> [Activity]:
When the data below is printed, every line must match exactly and the images must be absent.

> [Information supplied]:
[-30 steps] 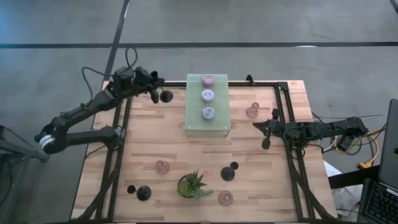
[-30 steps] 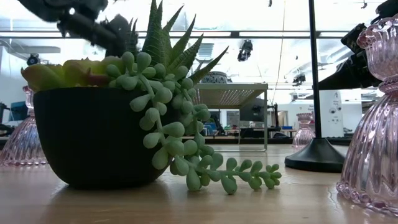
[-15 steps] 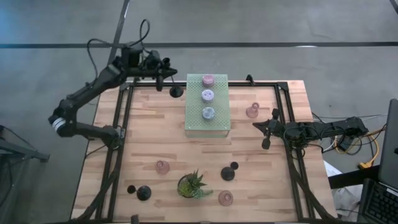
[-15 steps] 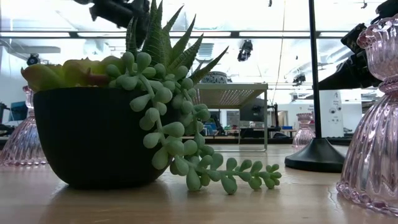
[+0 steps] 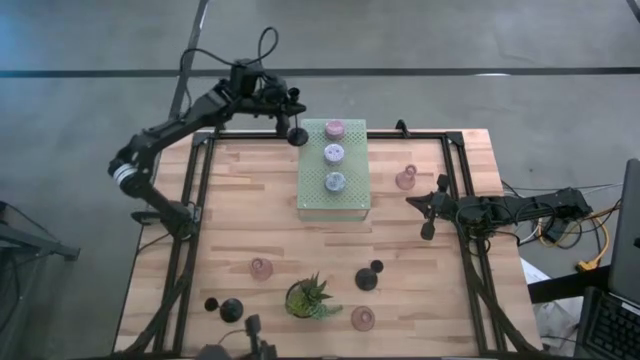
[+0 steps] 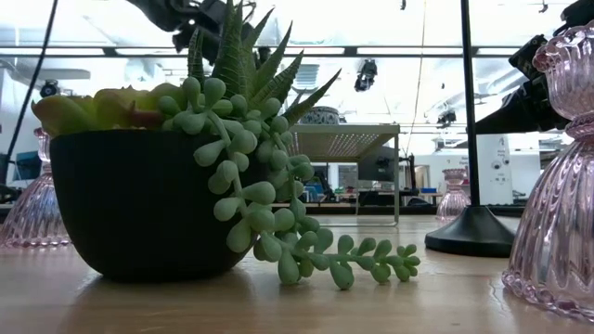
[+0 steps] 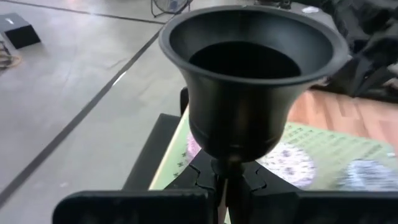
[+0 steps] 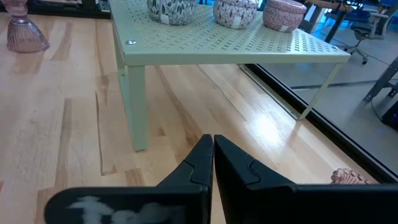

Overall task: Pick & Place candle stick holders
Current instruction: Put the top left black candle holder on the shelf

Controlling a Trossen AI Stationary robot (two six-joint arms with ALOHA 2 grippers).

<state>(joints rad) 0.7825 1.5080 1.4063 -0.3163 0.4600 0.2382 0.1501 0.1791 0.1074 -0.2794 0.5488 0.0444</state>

> [Solution for this task]:
[-30 steps] 
[-30 steps] 
[-15 steps] 
[-15 steps] 
[+0 steps] 
[+0 steps] 
[+0 steps] 
[+0 steps] 

Overall task: Pick & Place candle stick holders
Current instruction: Put the top left black candle holder on the shelf

Controlling a Trossen AI Stationary robot (two six-joint arms with ALOHA 2 grippers).

<state>(joints rad) 0.7825 1.5080 1.4063 -0.3163 0.4600 0.2382 0.1501 0.1791 0.1074 -0.2794 0.5488 0.0444</state>

No more output will be added to the exercise.